→ **Description of the task**
Check each line of the material. Copy those containing "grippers".

→ **Data**
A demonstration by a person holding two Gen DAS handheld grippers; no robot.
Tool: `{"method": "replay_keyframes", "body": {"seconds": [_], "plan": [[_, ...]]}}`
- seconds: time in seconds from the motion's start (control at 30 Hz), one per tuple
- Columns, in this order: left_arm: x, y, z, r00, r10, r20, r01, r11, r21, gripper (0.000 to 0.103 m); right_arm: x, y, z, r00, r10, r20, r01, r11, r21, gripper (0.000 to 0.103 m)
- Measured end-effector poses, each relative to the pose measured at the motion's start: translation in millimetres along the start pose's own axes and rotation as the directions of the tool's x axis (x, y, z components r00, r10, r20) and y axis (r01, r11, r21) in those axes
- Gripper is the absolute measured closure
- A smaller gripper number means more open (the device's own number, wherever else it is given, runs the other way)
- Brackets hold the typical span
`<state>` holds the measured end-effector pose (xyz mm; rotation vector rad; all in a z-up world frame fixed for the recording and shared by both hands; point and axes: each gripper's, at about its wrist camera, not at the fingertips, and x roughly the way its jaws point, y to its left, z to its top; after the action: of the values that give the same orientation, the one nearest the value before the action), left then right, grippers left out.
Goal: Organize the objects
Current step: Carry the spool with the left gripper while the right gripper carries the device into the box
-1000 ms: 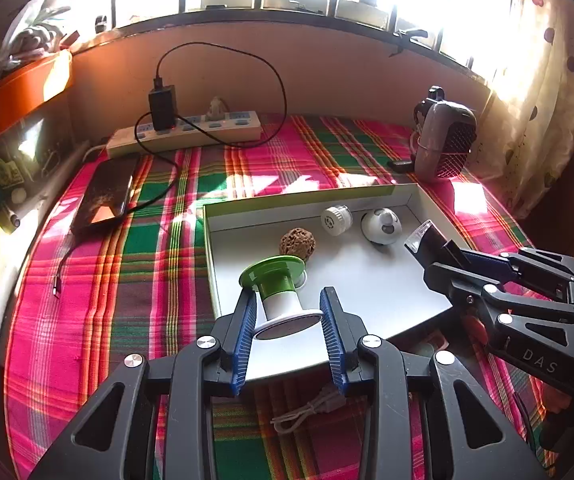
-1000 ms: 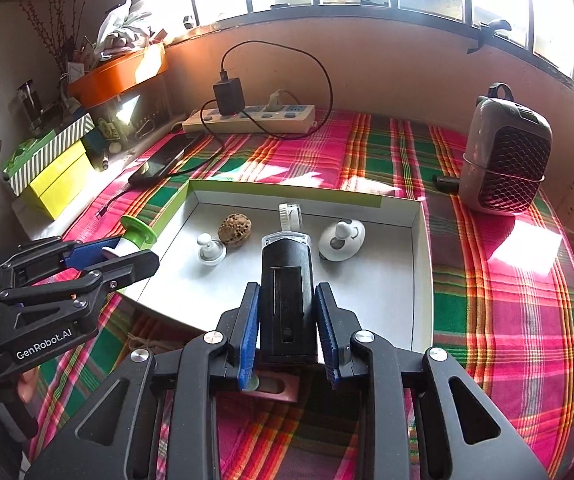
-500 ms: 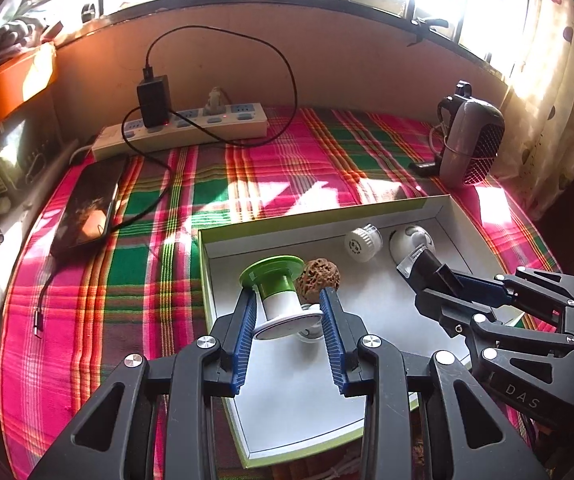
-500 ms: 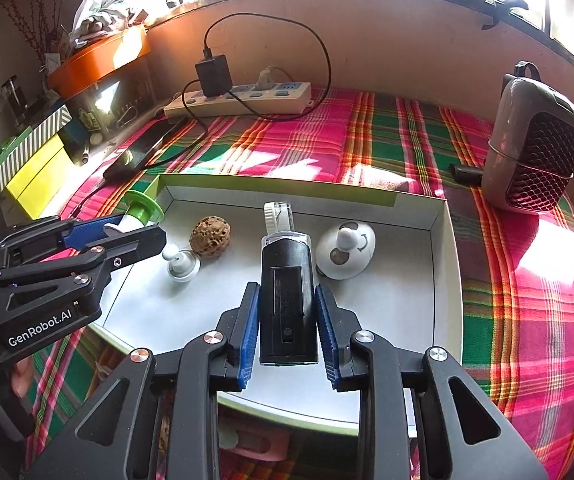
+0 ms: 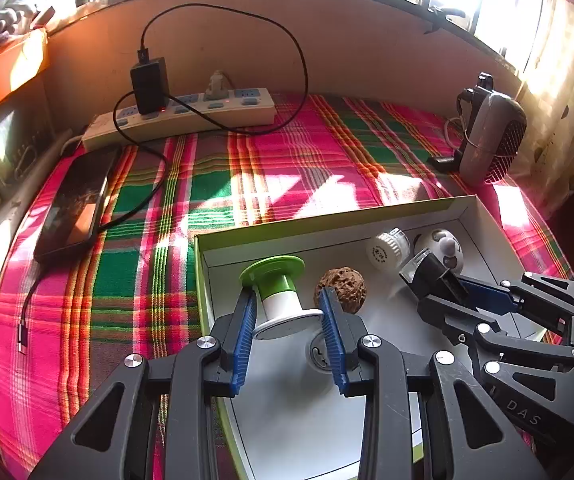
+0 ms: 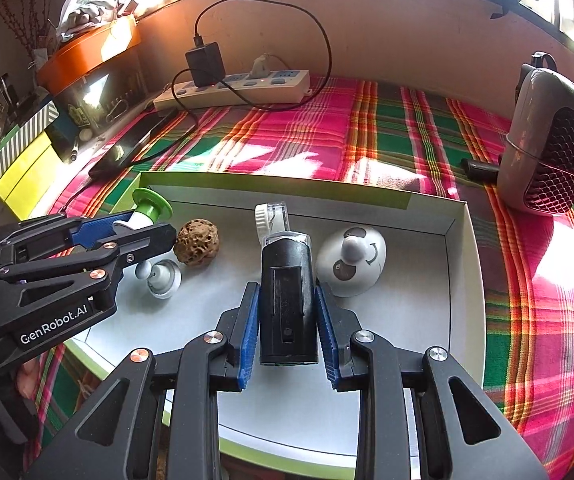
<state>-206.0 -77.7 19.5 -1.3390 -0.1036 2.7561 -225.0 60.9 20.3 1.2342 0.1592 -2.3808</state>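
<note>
Both tongs are over the shallow white box with the green rim, and each one carries a thing to be placed there. The left gripper is clamped on the green and white spool-shaped piece; its blue pads press on the wide white end, and the green disc points away from the tongs. The right gripper is clamped on the black device with a clear cap, which stands out ahead of its fingers.

Other things lie in the box already. The brown walnut-like ball is just beyond the left gripper's right finger. A small white knob lies under the left tongs. A white ribbed cap lies just ahead of the black device, and the white dome with a face is to the right of that device.

The step in hand seems to be the lowering of both things into the box. The next move probably calls for a free patch of floor for each, then opening the jaws. The ball and the knob are close, so the left one needs care.
</note>
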Motion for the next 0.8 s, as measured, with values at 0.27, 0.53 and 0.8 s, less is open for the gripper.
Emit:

→ **Task answer**
A demonstration by a person holding two Gen DAS handheld grippers; no robot.
`<state>` holds the measured end-effector pose (xyz mm; rotation vector rad; all in a z-up world frame fixed for the recording and shared by both hands; point and axes: each gripper's, at about its wrist camera, not at the fingertips, and x roughly the way its jaws point, y to its left, z to its top; after the action: of the values that give the same orientation, the one nearest the value before the action), left then right, grippers left out.

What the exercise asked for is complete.